Developing Voice-Activated Software Applications
Updated Crowdsourced Speech Dataset Now Available: 13,905 Hours of Speech in 76 Languages
Nvidia and Mozilla have recently updated a renowned crowdsourced speech dataset, making it one of the world's largest open speech datasets. The updated dataset, available through the Mozilla Common Voice project, contains 13,905 hours of speech in 76 languages and 182,000 unique voices.
This extensive dataset includes demographic information such as age, gender, and accent, making it a valuable resource for developing voice-enabled services and AI models in various languages, including less commonly represented ones. The dataset now includes 16 new languages: Basaa, Slovak, Northern Kurdish, Bulgarian, Kazakh, Bashkir, Galician, Uyghur, Armenian, Belarusian, Urdu, Guarani, Serbian, Uzbek, Azerbaijani, and Hausa.

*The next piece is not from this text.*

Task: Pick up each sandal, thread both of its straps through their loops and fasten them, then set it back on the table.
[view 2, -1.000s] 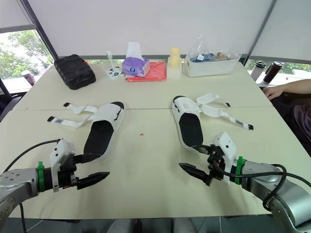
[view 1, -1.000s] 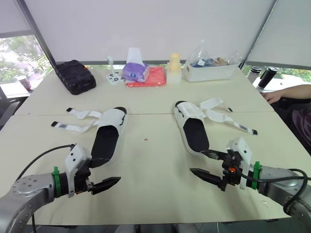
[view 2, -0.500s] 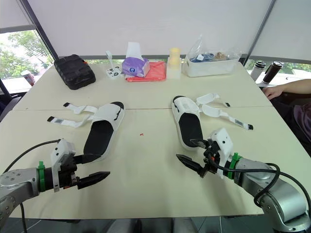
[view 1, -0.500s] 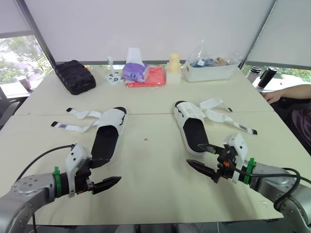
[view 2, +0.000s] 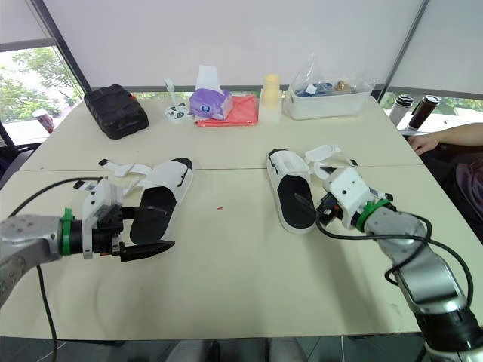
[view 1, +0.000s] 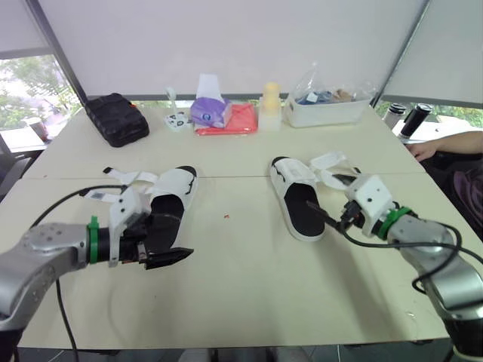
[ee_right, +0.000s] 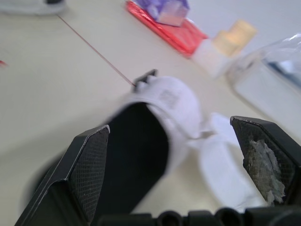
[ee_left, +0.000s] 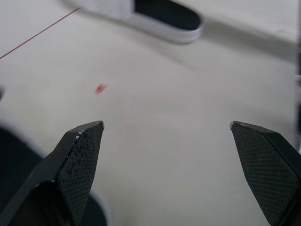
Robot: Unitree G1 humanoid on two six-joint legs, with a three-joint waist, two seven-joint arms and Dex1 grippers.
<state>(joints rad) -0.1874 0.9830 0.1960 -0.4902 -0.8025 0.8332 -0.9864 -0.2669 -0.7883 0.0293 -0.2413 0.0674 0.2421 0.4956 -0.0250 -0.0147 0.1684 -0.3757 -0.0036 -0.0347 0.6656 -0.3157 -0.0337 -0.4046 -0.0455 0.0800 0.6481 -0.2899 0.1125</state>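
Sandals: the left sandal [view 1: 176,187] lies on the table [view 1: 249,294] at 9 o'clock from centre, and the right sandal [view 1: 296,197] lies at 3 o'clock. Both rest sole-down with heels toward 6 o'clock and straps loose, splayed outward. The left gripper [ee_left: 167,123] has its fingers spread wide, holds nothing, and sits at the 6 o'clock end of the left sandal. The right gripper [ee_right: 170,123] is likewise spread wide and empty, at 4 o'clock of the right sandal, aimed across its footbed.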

Interested individuals can access the updated dataset by visiting the Mozilla Common Voice website or repository. The data is openly available for research and commercial use under an open license. Mozilla encourages contributors and developers to participate in expanding and improving the dataset.
Additionally, Mozilla provides toolkits, such as those for transcribing audio using open-source Whisper models, to support working with the data securely and privately. For those looking to collaborate or use the dataset for enterprise purposes, Mozilla can provide details on licensing and data access.
Mozilla is also working on an initiative to create a data collective ("marketplace") to facilitate controlled sharing and licensing of curated datasets, which may include this speech dataset in the future.
For more information and to download the dataset, visit the Mozilla Common Voice official site or platform. You can also use Mozilla and EleutherAI toolkits available on platforms like Mozilla.ai Blueprints for accessing or building similar datasets. For collaboration or enterprise use cases, contact Mozilla or relevant entities for licensing and data access details.
- The renovated Mozilla Common Voice dataset, with its 13,905 hours of speech in 76 languages, is particularly beneficial for AI and data-and-cloud-computing technology, as it aids in developing voice-enabled services and AI models.
- This extensive dataset, containing unique voices from various demographics and languages, is not only open for research purposes but also encourages contributors to enhance and curate it using Mozilla's provided toolkits, potentially making it available in Mozilla's future data collective (marketplace).